We conducted our audit in accordance with generally accepted auditing
standards. These standards require that we plan and perform the audit to
obtain reasonable assurance about whether the Historical Summary is free of
material misstatement. An audit includes examining, on a test basis,
evidence supporting the amounts and disclosures in the Historical Summary.
An audit also includes assessing the accounting principles used and
significant estimates made by management, as well as evaluating the overall
presentation of the Historical Summary. We believe that our audit provides
a reasonable basis for our opinion.
The Historical Summary has been prepared for the purpose of complying with
the rules and regulations of the Securities and Exchange Commission, and
its use for any other purpose may be inappropriate. Accordingly, as
described in the Note to the Historical Summary, the statement excludes
interest, depreciation, and general and administrative expenses for the
period examined, and is not intended to be a complete presentation of the
Properties' revenues and expenses.
In our opinion, the Historical Summary referred to above presents fairly,
in all material respects, the revenues and certain operating expenses
(exclusive of interest, depreciation and general and administrative
expenses) in conformity with generally accepted accounting principles.
Eichler, Bergsman & Co., LLP
New York, New York
December 15, 1995
<PAGE>
CERTAIN PROPERTIES ACQUIRED
HISTORICAL SUMMARY OF REVENUES AND CERTAIN OPERATING EXPENSES
FOR THE YEAR ENDED JULY 31, 1995
(In Thousands)
Rental Income $17,684
Repairs and maintenance $2,518
Real estate taxes 2,190
Other operating expenses 514
______
5,222
_______
Excess of revenues over
certain operating expenses $12,462
=======
NOTE:
The Historical Summary of Revenues and Certain Operating Expenses relates
to the operations of Wallkill Plaza, Midway Crossing, Delta Center, Fashion
Corners, Westland Crossing, Farmington Crossroads, Hall Road Crossing, and
Hampton Village Centre (the "Properties") while under ownership previous to
New Plan Realty Trust. All of the Properties are shopping centers.
The summary has been prepared on the accrual method of accounting.
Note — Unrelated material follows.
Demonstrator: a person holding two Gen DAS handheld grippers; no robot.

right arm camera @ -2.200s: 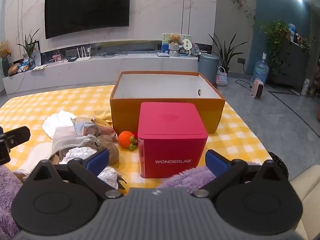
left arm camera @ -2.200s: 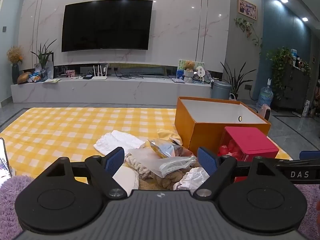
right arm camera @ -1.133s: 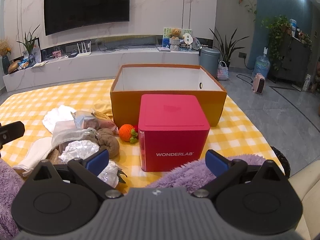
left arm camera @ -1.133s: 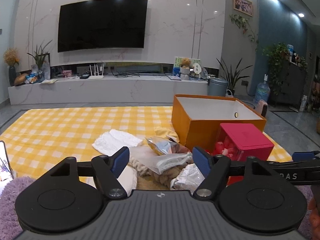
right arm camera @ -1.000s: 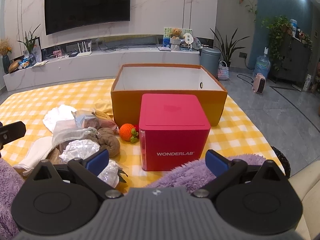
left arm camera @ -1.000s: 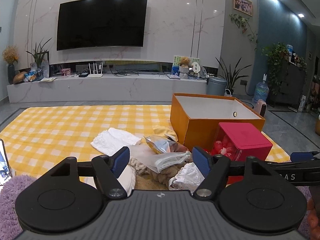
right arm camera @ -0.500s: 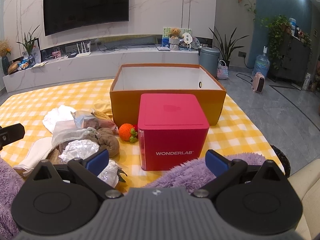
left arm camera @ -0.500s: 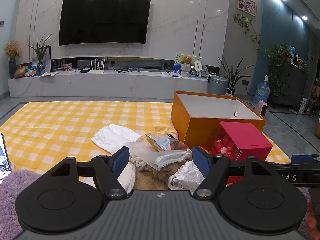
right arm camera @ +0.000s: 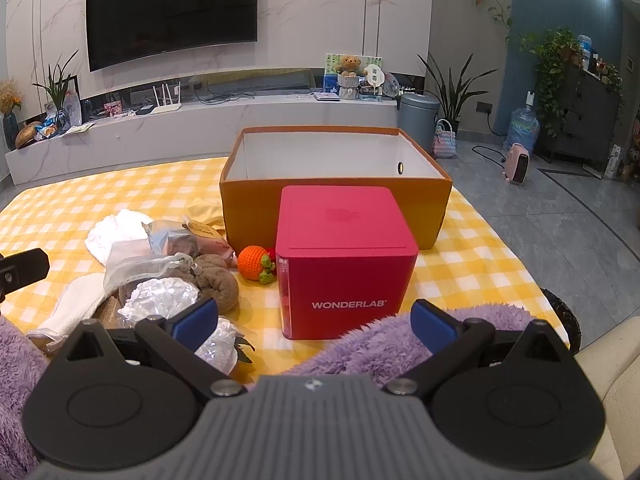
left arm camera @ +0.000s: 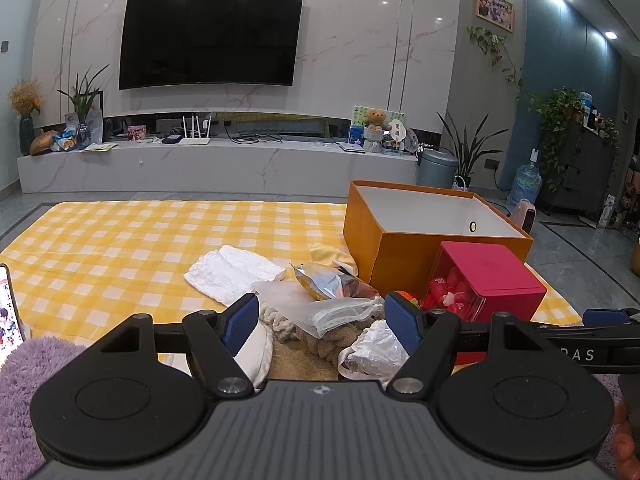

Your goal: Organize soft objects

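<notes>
A heap of soft things lies on the yellow checked mat (left arm camera: 120, 248): a white cloth (left arm camera: 232, 272), a foil snack bag (left arm camera: 328, 284), a clear mesh pouch (left arm camera: 336, 314), a brown plush (right arm camera: 216, 276), crumpled white plastic (right arm camera: 160, 300) and a crocheted orange fruit (right arm camera: 254, 262). Behind stands an open orange box (right arm camera: 336, 196), empty inside. A red WONDERLAB cube (right arm camera: 344, 260) sits in front of it. My left gripper (left arm camera: 322, 318) hovers open over the heap, nothing between its fingers. My right gripper (right arm camera: 314, 322) is open before the red cube.
Purple fuzzy fabric (right arm camera: 384, 344) lies under the right gripper and another patch (left arm camera: 24, 380) at the left. A phone screen (left arm camera: 8, 308) shows at the mat's left edge. A TV wall and a low marble shelf stand behind; grey floor runs to the right.
The left wrist view has drifted slightly, with the heap sitting a little differently in frame. The right view is unchanged, and both grippers' jaws stay equally wide.
</notes>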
Operating expenses include maintenance and repair expenses, utilities, real
estate taxes, insurance and certain other expenses. In accordance with the
regulations of the Securities and Exchange Commission, mortgage interest
expense, depreciation, and general and administrative costs have been
excluded from operating expenses, as they are dependent upon a particular
owner, purchase price or financial arrangement.
Minimum future rentals for the years ended July 31 under existing
commercial operating leases at the shopping centers being reported on are
approximately as follows (in thousands):
1996 - $11,949 1999 - $8,489
1997 - 10,244 2000 - 7,432
1998 - 9,136 thereafter - 45,185
The above assumes that all leases which expire are not renewed, therefore
neither renewal rentals nor rentals from replacement tenants are included.
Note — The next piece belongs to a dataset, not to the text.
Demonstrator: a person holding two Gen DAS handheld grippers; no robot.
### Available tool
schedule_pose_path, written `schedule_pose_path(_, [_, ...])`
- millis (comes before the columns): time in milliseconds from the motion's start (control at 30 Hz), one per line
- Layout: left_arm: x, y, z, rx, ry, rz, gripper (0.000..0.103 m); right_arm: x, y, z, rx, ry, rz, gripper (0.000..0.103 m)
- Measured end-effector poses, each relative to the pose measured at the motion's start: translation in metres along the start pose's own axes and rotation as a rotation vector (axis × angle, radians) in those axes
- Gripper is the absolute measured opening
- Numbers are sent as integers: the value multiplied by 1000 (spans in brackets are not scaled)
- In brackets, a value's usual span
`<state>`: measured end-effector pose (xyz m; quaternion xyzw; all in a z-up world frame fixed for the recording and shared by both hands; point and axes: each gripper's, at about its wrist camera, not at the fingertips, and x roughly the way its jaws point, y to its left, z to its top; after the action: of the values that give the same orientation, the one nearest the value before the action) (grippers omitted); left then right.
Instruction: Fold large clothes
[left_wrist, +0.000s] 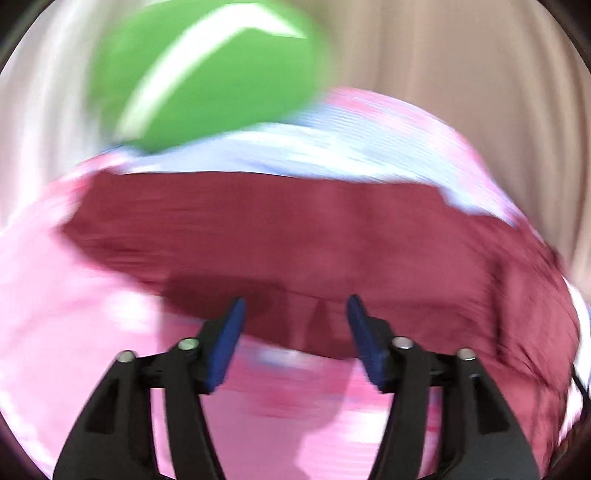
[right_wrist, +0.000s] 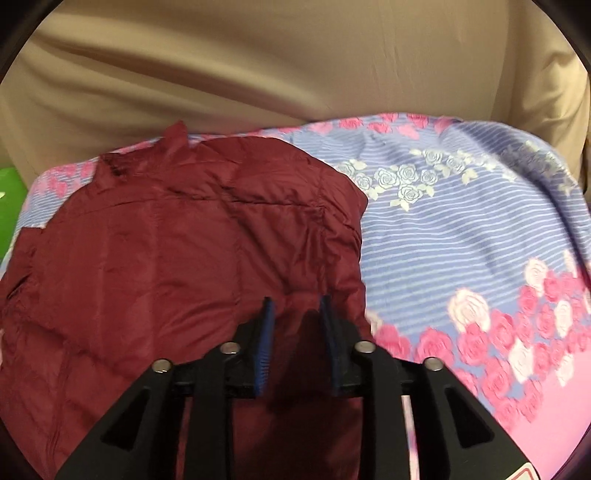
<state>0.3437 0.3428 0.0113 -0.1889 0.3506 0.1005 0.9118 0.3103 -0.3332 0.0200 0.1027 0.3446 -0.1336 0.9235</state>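
Left wrist view, heavily motion-blurred:
- Left gripper (left_wrist: 295, 314): jaws spread wide, blue pads (left_wrist: 225, 343) apart, nothing between them; hovering over bedsheet (left_wrist: 74, 314), tips level w/ near hem of jacket.
- Maroon jacket (left_wrist: 295, 229): flat on sheet, stretching across mid-frame just beyond the tips; whether pads touch it, cannot tell.
- Green object (left_wrist: 207, 74): w/ white stripe, past far edge of sheet, upper left; too blurred to identify.
- Beige curtain (left_wrist: 461, 74): backdrop, right.

Right wrist view, sharper:
- Right gripper (right_wrist: 295, 306): jaws part-open, narrower gap than left, no fabric pinched; positioned over jacket near its right edge.
- Maroon jacket (right_wrist: 184, 258): quilted, spread flat on left half of sheet, collar pointing toward far edge; extends under and beyond the fingers.
- Bedsheet (right_wrist: 461, 229): blue stripes, pink and white roses; bare to right of jacket.
- Beige curtain (right_wrist: 258, 74): behind far edge.
- Green object (right_wrist: 9, 206): sliver at far-left corner.
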Motion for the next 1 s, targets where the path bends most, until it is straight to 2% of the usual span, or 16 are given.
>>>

Minimum future rentals do not include contingent rentals which may be
received under certain leases on the basis of percentage of reported
tenants' sales volumes, increases in Consumer Price Indices, common area
maintenance charges and real estate tax reimbursement.
<PAGE>
NEW PLAN REALTY TRUST AND SUBSIDIARIES
INFORMATION PURSUANT TO RULE 3-14 OF REGULATION S-X
Part I MANAGEMENT ASSESSMENT
Management's assessment of the Properties prior to acquisition
includes, but is not limited to, the quality of the tenant base, regional
demographics, the competitive environment, operating expenses and local
property taxes. In addition, the physical aspect of the Properties,
location, condition and quality of design and construction are evaluated.
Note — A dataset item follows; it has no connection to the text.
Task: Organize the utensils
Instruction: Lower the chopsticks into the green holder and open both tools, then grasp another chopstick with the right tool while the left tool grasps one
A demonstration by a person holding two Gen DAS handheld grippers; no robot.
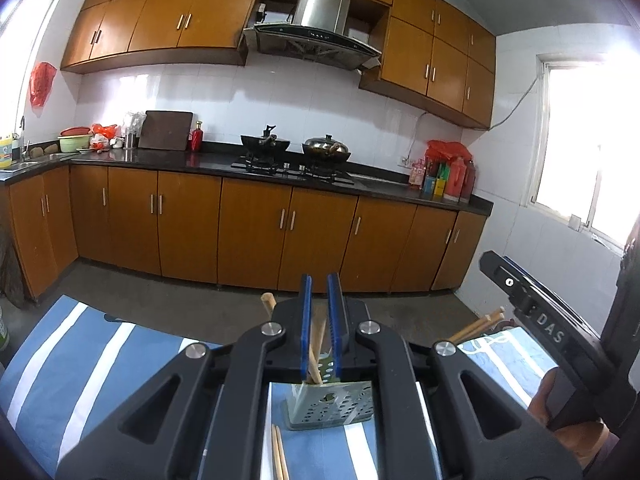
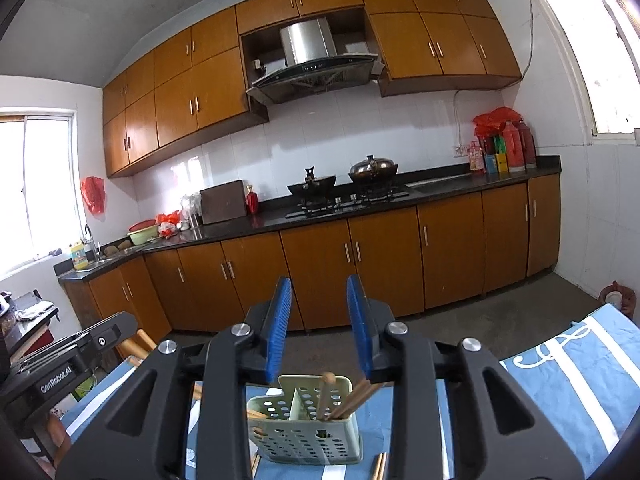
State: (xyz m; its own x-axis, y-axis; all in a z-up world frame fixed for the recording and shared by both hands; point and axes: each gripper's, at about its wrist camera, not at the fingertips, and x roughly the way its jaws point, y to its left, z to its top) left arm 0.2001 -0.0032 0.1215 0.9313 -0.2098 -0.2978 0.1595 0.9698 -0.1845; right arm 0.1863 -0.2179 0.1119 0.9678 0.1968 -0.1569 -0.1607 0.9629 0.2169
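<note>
Chopsticks (image 2: 348,398) stand in our holder (image 2: 308,432); right tool (image 2: 320,320) apart, left tool (image 1: 320,320) nearly together, empty; next we collect loose chopsticks (image 1: 280,456).

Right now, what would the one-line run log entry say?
left gripper: chopsticks between jaws, grip unclear | right gripper: open, empty | utensil holder: upright on striped cloth, chopsticks inside | loose chopsticks remain

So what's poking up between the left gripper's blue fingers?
A wooden chopstick, standing in the green holder. The left wrist view shows it.
</note>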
Management also always conducts Phase I environmental tests. All factors,
when viewed in their entirety, have met management's acquisition criteria.
Management is not aware of any material factors relating to the acquisition
other than those discussed above.
Part II ESTIMATES OF TAXABLE OPERATING INCOME AND FUNDS GENERATED FROM
CERTAIN PROPERTIES ACQUIRED (UNAUDITED)
a. The following presents an estimate of taxable net income and funds
generated from the operation of the acquired Properties for the year
ended July 31, 1995 based on the Historical Summary of Revenues and
Certain Operating Expenses. These estimated results do not purport to
present expected results of operations for the Properties in the
future and were prepared on the basis described in the accompanying
notes which should be read in conjunction herewith.
Estimates of taxable operating income (In Thousands)
____________________
Operating income before depreciation expense $ 12,462
Less:
Estimated depreciation 2,340
________
Estimated taxable operating income $ 10,122
========
Estimates of funds generated:
____________________________
Estimated taxable operating income $ 10,122
Add: Estimated depreciation 2,340
________
Estimate of funds generated $ 12,462
========
____________________
b. Estimated taxable income for New Plan Realty Trust (including the
Properties) for the year ended July 31, 1995 is approximately the same
as Pro Forma net income and Revised Pro Forma net income reported on
the Pro Forma Condensed Statement of Income (Unaudited).
<PAGE>
NEW PLAN REALTY TRUST AND SUBSIDIARIES
NOTES TO ESTIMATES OF NET INCOME AND FUNDS GENERATED FROM
CERTAIN PROPERTIES ACQUIRED
(UNAUDITED)
Basis of Presentation
1. Estimated depreciation was based upon an allocation of the
purchase price to land (20%) and building (80%) with the
depreciation being taken over a 40 year life using the straight
line method.
2. No income taxes have been provided because New Plan Realty Trust
is taxed as a real estate investment trust under the provisions
of the Internal revenue Code. Accordingly, the Trust does not
pay Federal income tax whenever income distributed to
shareholders is equal to at least 95% of real estate investment
trust taxable income and certain other conditions are met.
<PAGE>
NEW PLAN REALTY TRUST AND SUBSIDIARIES
PRO FORMA CONDENSED CONSOLIDATED FINANCIAL STATEMENTS
(UNAUDITED)
The following unaudited pro forma condensed consolidated balance sheet
at October 31, 1995 reflects the acquisition of the Properties as if the
transaction had occurred on that date.
The pro forma condensed consolidated statements of income for the year
ended July 31, 1995 and the three months ended October 31, 1995 reflect the
acquisition of the Properties as if the transaction had occurred on August
1, 1994. This pro forma information is based on the historical statements
of the Trust after giving effect to the acquisition of the Properties.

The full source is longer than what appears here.